Journalists take their obligations seriously to try and discern the facts from the lies or misinformation, but that doesn’t mean only double or triple-checking sources and bits of data.
What journalists really need are critical thinking skills, says Jonathan Haber, author of Critical Thinking, the 50th title in Essential Knowledge Series from MIT Press.
“Given the time we’re living through, where you have competing information that can have life-or-death consequences, the need to think independently and critically, rather than believe what we’re told, is more crucial than ever,” Haber says.
Think of the world of science, with its structures and methods for taking a question and driving toward a confirmation or dismissal of a hypothesis. Science is “more of a culture, a culture of ways and ways of checking your own thinking and ways of thinking that diminishes the likelihood that you’ll believe something that’s false,” Haber says.
Journalists, like teachers and people in other skilled professions, have internalized some concepts and facets of critical thinking into their approach to work, but it’s not embraced or necessarily taught on a systematic level, Haber says.
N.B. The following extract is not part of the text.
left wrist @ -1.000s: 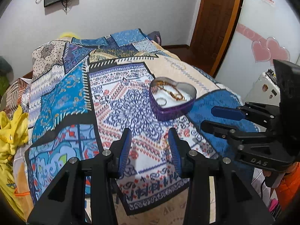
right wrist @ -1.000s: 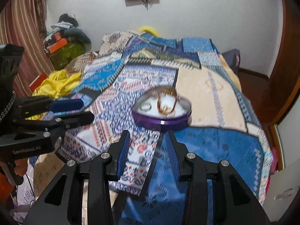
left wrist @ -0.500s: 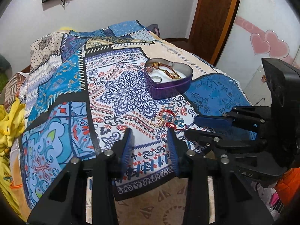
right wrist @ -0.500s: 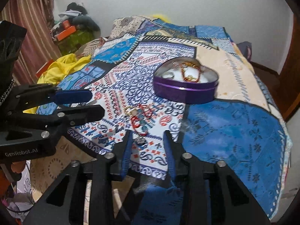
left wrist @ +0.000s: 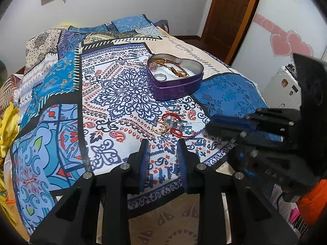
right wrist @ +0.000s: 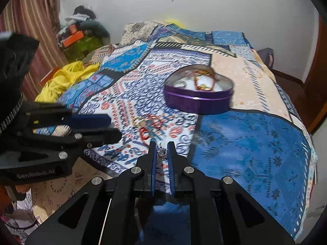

“Facts are the lifeblood of journalism. They’re terrific, they’re important, I’m a big fan of fact checking sites, but facts are not enough,” he says. For example, if someone wrote an editorial arguing that social distancing measures put in place to slow the spread of COVID-19 were not effective because the death toll is still rising, the facts made in the editorial are true: people have been social distancing for a month or more, and the death toll has continued to increase.
“Those two premises are true facts. Fact checking would confirm that the facts are right,” he says. “But if you look at the conclusion, it’s clearly false. Why is it false? It’s false because the facts, the evidence doesn’t prove enough reason to believe the conclusions. Nobody promised us that social distancing would work immediately, we were told it would take time. The argument is invalid, it’s a weak argument.”
No efforts toward fact checking are wasted, Haber stresses, but that’s only one part of the process for truly thinking critically about an argument, a statement or a policy.
It’s All Journalism host Michael O’Connell talks to Jonathan Haber, author of a new book on critical thinking from MIT Press, about how journalists can use critical thinking to improve their reporting.